Saturday, November 28, 2009
Banking and non-profits
Me (car) visiting Kale (canon) in jail.
I played Monopoly on Thanksgiving Day with my nephew Kale Lund, we had a ball for at least two hours until he got bored. I had to read the rules again because it had been decades since I've played (but I did stick with my strategy of buying up utilities and most of the properties I landed on--some things you never forget).
There was a whole "other" section in the rules I didn't remember at all. They dealt with selling properties back to the bank if you get into a financial crunch, but only after you've sold off your houses and hotels. If your competitor buys your property, you get the best price you can get. If the bank takes it, you only get half of the property's original value. (I guess I wasn't the only kid not reading those rules, hmmm?)
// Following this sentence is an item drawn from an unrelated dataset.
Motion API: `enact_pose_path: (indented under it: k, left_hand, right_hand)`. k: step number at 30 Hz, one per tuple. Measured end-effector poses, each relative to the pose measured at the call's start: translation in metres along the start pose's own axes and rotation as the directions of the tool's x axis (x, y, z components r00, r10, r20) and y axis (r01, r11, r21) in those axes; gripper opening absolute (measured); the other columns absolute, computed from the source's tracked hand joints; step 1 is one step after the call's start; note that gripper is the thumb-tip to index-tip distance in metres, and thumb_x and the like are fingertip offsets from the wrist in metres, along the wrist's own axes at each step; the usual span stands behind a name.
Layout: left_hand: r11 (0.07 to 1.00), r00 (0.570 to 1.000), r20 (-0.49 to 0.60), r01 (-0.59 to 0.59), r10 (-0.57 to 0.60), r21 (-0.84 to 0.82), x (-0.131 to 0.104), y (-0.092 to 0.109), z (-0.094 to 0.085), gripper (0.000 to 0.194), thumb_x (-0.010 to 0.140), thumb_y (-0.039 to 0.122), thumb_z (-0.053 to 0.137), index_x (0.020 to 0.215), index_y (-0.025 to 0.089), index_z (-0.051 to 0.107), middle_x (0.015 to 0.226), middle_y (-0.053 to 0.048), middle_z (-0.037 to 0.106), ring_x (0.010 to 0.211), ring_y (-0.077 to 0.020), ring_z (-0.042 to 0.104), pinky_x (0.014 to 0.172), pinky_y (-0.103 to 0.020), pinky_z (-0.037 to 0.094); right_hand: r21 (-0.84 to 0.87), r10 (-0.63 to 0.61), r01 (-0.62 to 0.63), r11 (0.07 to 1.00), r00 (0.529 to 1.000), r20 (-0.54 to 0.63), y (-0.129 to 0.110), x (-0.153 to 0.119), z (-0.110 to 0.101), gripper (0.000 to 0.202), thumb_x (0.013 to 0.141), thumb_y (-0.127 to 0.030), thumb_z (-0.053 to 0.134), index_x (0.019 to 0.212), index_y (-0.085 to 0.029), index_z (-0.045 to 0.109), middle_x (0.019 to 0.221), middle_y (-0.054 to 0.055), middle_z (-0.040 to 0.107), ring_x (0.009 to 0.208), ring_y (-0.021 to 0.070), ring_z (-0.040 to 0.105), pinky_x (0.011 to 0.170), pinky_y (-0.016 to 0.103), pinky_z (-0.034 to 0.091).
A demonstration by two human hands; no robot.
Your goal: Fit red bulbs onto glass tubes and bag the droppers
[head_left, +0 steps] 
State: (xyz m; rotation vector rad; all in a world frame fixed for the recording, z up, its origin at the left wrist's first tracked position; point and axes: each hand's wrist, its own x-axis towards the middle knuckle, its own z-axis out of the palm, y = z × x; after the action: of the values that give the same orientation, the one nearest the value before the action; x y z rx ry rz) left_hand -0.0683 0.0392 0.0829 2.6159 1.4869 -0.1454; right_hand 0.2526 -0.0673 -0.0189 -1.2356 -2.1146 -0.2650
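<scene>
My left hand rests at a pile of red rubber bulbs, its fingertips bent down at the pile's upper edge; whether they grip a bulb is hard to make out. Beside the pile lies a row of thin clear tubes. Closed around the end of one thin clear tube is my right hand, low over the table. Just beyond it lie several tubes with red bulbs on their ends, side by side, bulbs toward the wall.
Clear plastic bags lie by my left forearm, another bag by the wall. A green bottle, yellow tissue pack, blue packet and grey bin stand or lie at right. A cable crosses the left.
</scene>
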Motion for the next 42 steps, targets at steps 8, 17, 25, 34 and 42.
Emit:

I was reading "The Chronicle of Philanthropy" yesterday as part of my holiday reading package. There were articles about non-profits dealing with how to keep staff (and CEO!) morale up, how a non-profit theatre is adopting the practices of a co-op farm in up-state New York to stay solvent, and about a new group of foundations dedicated to lending money to non-profits to help them cover short-term and re-negotiate long-term debt. This is a new hybrid form of non-profit foundation that wants to stabilize our important non-profit sector, in all of its dimensions. (It looks like these were the kids who did read through the Monopoly rules!)
Lessons for me? Games that teach math skills do work; that you can inculcate a sense of mutual responsibility from a kid's youngest years; that greed ultimately tears a hole in our social fabric; and that moral responsibility takes many forms.
Kale and I were playing the Hawaii version of Monopoly. He owned Waikiki Beach, I owned the Mauna Loa Macadamia Nut Factory for a few non-binding hours. See? With fiscal discipline and hard work, dreams can come true (for individuals and non-profits).